* [Description of the task]: The span to repeat in the listing below runs from the line containing "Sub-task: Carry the" to the line containing "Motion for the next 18", inclusive. Repeat it exactly, and only it.

* [Data to examine]:
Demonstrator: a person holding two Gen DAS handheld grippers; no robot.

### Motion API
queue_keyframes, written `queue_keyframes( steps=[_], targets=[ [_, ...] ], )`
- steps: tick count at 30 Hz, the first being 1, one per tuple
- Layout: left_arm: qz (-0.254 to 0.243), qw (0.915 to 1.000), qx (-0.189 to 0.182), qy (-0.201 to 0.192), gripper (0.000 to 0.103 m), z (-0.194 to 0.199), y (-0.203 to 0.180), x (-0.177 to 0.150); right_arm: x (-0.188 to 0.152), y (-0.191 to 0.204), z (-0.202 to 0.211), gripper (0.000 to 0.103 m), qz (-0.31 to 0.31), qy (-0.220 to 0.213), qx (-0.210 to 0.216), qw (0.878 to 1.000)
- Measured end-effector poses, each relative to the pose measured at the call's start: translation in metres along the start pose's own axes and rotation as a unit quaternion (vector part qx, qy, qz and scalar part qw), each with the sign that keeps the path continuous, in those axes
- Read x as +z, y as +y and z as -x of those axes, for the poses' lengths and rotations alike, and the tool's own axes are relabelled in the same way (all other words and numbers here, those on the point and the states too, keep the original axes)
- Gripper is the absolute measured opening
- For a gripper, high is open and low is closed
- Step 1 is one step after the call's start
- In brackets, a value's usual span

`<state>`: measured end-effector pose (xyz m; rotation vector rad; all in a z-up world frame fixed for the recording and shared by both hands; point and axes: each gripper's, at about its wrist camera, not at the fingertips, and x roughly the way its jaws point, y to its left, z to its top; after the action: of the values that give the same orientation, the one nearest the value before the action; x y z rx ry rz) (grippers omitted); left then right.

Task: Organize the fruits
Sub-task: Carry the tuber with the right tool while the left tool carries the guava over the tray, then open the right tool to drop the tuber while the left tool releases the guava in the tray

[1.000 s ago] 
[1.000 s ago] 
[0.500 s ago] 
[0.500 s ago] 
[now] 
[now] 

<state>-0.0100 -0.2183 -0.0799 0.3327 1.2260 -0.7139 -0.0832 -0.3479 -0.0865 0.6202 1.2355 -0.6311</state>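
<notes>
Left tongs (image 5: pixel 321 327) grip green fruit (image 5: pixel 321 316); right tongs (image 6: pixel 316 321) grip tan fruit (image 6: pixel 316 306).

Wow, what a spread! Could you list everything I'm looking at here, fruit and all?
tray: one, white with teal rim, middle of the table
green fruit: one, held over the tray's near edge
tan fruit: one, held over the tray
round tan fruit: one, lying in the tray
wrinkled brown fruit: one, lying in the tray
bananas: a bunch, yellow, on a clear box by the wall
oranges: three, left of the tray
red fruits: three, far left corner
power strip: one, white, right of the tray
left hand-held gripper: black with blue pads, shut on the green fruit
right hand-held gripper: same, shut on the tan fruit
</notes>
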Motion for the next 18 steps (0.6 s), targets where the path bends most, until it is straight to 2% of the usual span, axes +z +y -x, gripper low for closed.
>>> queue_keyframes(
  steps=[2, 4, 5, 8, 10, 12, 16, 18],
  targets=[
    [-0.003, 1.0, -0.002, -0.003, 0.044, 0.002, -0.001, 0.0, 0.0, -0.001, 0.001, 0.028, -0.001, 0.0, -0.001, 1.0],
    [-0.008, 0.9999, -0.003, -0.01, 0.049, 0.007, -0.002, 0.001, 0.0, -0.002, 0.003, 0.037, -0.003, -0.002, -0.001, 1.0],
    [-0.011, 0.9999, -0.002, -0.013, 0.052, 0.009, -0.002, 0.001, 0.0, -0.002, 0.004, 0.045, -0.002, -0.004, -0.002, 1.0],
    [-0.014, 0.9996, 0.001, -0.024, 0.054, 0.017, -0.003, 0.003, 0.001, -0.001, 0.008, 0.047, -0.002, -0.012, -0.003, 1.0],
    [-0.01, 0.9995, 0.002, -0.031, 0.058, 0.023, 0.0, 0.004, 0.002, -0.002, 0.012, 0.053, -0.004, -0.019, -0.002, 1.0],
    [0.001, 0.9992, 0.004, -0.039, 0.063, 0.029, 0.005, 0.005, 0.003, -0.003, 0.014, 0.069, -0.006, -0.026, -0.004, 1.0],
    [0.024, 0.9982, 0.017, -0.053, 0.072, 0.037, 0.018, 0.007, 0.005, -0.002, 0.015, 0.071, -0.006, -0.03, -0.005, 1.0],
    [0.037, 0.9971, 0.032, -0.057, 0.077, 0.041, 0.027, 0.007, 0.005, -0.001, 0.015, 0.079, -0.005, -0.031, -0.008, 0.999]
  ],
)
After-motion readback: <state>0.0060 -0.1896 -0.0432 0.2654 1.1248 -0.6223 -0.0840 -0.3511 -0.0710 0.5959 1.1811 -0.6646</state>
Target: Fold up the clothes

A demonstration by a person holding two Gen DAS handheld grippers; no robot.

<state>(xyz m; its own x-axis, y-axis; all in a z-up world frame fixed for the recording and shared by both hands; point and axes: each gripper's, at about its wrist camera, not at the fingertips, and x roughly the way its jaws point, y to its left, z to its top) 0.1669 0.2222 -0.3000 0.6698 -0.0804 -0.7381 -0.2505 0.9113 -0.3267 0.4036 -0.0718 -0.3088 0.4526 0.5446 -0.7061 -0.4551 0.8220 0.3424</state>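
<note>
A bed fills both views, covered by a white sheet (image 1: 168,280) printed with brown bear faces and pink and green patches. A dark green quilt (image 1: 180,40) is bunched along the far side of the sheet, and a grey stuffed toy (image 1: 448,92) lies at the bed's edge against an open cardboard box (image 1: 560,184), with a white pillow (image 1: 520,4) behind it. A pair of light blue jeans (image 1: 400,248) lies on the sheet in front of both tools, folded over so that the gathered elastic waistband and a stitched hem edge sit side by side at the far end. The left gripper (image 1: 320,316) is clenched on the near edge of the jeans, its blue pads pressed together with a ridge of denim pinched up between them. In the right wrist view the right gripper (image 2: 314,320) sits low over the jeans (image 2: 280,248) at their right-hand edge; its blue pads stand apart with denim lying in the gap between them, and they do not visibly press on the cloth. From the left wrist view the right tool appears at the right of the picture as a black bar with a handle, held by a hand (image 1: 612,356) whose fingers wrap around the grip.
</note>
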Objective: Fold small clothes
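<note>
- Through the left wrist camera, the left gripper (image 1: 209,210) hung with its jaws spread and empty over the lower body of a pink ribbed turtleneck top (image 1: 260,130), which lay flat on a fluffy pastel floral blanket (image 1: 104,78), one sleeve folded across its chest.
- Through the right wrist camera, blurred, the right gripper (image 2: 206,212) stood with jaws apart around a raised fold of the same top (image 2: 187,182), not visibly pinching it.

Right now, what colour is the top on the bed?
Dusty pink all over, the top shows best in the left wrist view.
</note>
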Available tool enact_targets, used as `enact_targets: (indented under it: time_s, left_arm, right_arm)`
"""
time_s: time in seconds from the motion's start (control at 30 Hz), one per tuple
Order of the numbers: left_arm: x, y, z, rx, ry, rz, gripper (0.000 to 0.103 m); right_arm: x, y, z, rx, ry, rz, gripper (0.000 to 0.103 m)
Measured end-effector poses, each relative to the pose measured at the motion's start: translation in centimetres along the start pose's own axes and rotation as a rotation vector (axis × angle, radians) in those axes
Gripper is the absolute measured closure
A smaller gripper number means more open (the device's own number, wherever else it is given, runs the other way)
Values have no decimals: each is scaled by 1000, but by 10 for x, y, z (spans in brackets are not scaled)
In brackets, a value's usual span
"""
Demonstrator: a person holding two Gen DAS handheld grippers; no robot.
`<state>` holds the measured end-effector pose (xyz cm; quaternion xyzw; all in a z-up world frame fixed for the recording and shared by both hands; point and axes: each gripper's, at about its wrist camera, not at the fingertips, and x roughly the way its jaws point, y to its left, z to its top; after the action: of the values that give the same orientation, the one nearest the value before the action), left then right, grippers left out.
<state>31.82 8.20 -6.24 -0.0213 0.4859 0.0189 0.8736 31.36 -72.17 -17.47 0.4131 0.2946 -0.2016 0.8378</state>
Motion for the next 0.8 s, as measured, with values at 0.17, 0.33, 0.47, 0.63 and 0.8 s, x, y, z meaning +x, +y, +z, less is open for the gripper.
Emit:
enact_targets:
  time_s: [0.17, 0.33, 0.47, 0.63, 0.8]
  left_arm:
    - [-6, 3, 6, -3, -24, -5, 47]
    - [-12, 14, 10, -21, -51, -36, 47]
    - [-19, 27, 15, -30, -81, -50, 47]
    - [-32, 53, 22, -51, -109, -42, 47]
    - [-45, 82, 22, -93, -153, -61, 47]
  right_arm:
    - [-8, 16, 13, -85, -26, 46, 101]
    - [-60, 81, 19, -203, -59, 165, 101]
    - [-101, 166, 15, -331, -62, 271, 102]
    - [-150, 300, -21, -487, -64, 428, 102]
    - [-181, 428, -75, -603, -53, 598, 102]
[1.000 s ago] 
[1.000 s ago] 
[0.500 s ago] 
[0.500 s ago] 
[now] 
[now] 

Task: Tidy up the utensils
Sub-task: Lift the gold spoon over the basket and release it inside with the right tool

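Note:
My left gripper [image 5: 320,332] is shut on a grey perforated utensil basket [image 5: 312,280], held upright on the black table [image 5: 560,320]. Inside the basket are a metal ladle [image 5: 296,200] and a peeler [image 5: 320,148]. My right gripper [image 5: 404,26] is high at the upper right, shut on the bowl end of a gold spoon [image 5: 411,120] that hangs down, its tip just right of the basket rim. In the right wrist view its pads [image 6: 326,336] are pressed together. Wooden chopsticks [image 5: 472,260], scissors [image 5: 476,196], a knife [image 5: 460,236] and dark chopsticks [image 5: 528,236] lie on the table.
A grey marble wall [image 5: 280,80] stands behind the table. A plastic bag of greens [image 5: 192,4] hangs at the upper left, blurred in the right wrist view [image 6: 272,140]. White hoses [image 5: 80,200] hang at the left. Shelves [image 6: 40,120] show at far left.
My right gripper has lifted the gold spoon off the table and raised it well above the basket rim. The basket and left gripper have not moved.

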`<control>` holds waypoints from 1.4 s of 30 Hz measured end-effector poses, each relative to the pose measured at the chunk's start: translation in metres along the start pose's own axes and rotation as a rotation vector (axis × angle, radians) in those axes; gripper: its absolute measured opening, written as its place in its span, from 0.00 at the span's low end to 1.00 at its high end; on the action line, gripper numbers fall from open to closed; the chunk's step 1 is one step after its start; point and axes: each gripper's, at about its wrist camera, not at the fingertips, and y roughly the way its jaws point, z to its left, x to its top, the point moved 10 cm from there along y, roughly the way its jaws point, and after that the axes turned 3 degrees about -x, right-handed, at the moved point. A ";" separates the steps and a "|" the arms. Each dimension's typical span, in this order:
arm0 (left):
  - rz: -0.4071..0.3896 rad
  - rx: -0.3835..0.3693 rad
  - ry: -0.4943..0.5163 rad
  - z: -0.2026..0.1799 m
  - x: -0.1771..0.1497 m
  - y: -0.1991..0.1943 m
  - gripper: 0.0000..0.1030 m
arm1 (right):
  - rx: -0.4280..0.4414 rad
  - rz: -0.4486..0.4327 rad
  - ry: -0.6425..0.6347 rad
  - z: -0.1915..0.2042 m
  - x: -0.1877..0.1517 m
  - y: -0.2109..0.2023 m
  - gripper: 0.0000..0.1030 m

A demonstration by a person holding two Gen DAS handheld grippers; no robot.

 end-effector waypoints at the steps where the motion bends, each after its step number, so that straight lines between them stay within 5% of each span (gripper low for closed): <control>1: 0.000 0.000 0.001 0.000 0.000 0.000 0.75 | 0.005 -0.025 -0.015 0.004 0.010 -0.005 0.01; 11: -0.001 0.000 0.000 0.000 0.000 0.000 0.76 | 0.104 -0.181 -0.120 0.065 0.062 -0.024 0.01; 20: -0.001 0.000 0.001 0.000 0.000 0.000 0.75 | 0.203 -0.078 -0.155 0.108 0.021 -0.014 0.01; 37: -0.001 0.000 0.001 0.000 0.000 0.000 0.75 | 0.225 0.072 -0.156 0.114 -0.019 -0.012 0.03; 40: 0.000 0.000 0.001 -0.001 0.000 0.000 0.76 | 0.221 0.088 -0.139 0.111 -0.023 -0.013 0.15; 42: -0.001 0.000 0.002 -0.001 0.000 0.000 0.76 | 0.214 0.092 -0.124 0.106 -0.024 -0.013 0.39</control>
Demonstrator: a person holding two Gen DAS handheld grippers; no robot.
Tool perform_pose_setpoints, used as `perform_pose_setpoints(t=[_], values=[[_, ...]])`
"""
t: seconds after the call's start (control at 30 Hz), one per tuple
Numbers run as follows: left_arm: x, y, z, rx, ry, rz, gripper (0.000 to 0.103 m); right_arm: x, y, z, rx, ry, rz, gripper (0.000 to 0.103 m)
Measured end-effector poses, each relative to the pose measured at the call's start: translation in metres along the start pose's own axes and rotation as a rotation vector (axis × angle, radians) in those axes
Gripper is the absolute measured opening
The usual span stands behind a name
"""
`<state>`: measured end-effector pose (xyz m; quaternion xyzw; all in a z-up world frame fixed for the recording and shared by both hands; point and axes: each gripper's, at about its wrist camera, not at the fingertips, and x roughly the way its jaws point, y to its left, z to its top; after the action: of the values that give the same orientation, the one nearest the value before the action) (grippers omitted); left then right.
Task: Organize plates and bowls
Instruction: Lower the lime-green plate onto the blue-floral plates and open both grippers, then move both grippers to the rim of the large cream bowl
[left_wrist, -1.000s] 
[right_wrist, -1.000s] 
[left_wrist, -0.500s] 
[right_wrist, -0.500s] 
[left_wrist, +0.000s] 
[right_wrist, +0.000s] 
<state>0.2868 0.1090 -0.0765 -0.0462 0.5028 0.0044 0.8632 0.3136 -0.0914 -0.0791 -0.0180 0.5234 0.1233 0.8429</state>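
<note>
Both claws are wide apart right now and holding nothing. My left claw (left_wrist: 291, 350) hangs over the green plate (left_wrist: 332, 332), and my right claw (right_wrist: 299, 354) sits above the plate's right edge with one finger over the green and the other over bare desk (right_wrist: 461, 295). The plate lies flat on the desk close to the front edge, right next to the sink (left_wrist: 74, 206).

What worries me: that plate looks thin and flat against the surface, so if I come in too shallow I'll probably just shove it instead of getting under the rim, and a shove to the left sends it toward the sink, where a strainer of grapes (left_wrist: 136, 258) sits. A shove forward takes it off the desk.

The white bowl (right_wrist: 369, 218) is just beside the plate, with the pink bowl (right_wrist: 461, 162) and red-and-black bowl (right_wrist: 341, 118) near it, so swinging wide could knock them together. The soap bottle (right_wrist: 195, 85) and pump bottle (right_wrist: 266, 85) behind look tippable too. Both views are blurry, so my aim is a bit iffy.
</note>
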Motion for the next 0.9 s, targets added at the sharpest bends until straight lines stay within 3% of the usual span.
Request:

* [Problem solution]:
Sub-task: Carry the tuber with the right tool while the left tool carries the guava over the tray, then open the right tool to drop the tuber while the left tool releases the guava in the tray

[1.000 s ago] 
[1.000 s ago] 
[0.500 s ago] 
[0.500 s ago] 
[now] 
[now] 

<state>-0.0100 -0.2183 -0.0799 0.3327 1.2260 -0.7139 -0.0832 -0.3479 -0.0865 0.6202 1.2355 -0.6311</state>
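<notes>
Left tongs (image 5: pixel 321 327) grip green fruit (image 5: pixel 321 316); right tongs (image 6: pixel 316 321) grip tan fruit (image 6: pixel 316 306).

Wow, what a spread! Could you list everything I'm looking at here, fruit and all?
tray: one, white with teal rim, middle of the table
green fruit: one, held over the tray's near edge
tan fruit: one, held over the tray
round tan fruit: one, lying in the tray
wrinkled brown fruit: one, lying in the tray
bananas: a bunch, yellow, on a clear box by the wall
oranges: three, left of the tray
red fruits: three, far left corner
power strip: one, white, right of the tray
left hand-held gripper: black with blue pads, shut on the green fruit
right hand-held gripper: same, shut on the tan fruit
</notes>
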Motion for the next 18 steps (0.6 s), targets where the path bends most, until it is straight to 2% of the usual span, axes +z +y -x, gripper low for closed.

No additional output is expected for this exercise.